IMAP Backup Script

If you absolutely must have SSL support, have a look at imapsave, the relevant tidbits of which I will eventually incorporate here.

As depicted here, I've been wrestling with the need to back up my IMAP archive server, and this is what I have come up with in the meantime. Since it's late and there isn't much point in dallying around, let's go straight to the legalese, shall we?

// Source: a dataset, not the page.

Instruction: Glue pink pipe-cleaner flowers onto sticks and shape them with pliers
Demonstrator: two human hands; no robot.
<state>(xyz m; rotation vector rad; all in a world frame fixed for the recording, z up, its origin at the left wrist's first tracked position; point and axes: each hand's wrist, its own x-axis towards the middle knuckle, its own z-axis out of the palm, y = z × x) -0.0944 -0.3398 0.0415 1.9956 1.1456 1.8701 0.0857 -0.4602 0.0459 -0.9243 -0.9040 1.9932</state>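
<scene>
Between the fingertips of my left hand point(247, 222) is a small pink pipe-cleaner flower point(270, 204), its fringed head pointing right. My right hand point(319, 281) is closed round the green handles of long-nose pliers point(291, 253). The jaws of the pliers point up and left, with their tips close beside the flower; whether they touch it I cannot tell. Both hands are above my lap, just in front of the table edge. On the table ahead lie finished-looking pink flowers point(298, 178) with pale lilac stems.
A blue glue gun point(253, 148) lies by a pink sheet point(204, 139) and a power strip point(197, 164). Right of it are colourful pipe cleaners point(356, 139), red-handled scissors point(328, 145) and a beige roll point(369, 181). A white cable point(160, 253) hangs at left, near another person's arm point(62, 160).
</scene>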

IN NO EVENT WILL I BE LIABLE FOR ANY DAMAGES WHATSOEVER (INCLUDING, WITHOUT LIMITATION, THOSE RESULTING FROM LOST PROFITS, LOST DATA, LOST REVENUE OR BUSINESS INTERRUPTION) ARISING OUT OF THE USE, INABILITY TO USE, OR THE RESULTS OF USE OF, THIS PROGRAM. WITHOUT LIMITING THE FOREGOING, I SHALL NOT BE LIABLE FOR ANY SPECIAL, INDIRECT, INCIDENTAL, OR CONSEQUENTIAL DAMAGES THAT MAY RESULT FROM THE USE OF THIS SCRIPT OR ANY PORTION THEREOF WHETHER ARISING UNDER CONTRACT, NEGLIGENCE, TORT OR ANY OTHER LAW OR CAUSE OF ACTION. I WILL ALSO PROVIDE NO SUPPORT WHATSOEVER, OTHER THAN ACCEPTING FIXES AND UPDATING THE SCRIPT AS IS DEEMED NECESSARY.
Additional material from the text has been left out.